Qu’il s’agisse de créer des tribunaux départementaux ou de réformer les cours d’appel, tout est menace : une justice mobile et itinérante comme aux États-Unis écartèlerait magistrats et avocats entre plusieurs juridictions ; la tentative de spécialiser les juridictions reviendrait à priver « ces structures (nouvelles) d’une indépendance, garantie essentielle de la justice ! » Et voilà brandie la bannière de l’indépendance alors que cela n’a rien à voir avec le sujet. 

Quant à l’argument selon lequel les avocats sont trop chers pour ceux qui sont à la limite de l’aide judiciaire, l’idée que le recours à un avocat n’est pas indispensable et que les procédures orales et sans avocat sont une panacée relève d’une vision populiste de la justice. Le problème de la défense des plus démunis ne se poserait pas si l’on se penchait sérieusement sur la création, en prenant modèle sur les médecins, d’un « internat des avocats », qui s’occuperait à plein temps de ceux qui n’ont pas suffisamment de ressources pour être réellement dans le marché et pouvoir se payer un défenseur. Mais cette idée mûrie à la Chancellerie voici déjà sept ans, avec des avocats dits « dédiés » payés pratiquement comme les magistrats, a évidemment été repoussée par l’ensemble du corps qui prétend satisfaire le justiciable mais refuse les moyens d’y parvenir.

Pour finir, nous voilà repartis sur la question des moyens. C’est vrai que la justice n’a pas assez d’argent. Mais aussi, qu’elle le dépense mal. Arroser une machine dépassée ne peut aboutir à la moderniser, mais seulement à l’enkyster dans ses archaïsmes.

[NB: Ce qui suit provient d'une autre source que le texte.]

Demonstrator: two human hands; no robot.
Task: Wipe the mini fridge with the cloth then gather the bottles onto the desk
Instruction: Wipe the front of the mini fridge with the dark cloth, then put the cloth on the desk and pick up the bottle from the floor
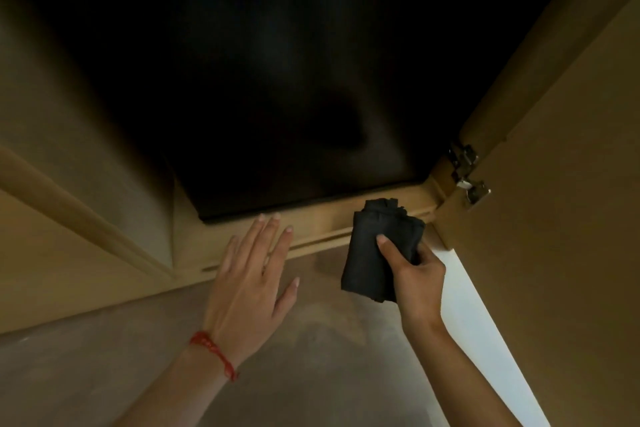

Les signataires de cette tribune réactionnaire prétendent adapter la réforme aux besoins de la justice des citoyens en récusant une attitude « purement gestionnaire ». Comme si la justice pouvait se passer de la gestion. C’est bien toujours par le bas que l’unité se fait lorsqu’il s’agit de ne toucher à rien et de continuer à se plaindre sans trouver les remèdes pour guérir les maux et en faire disparaître les causes.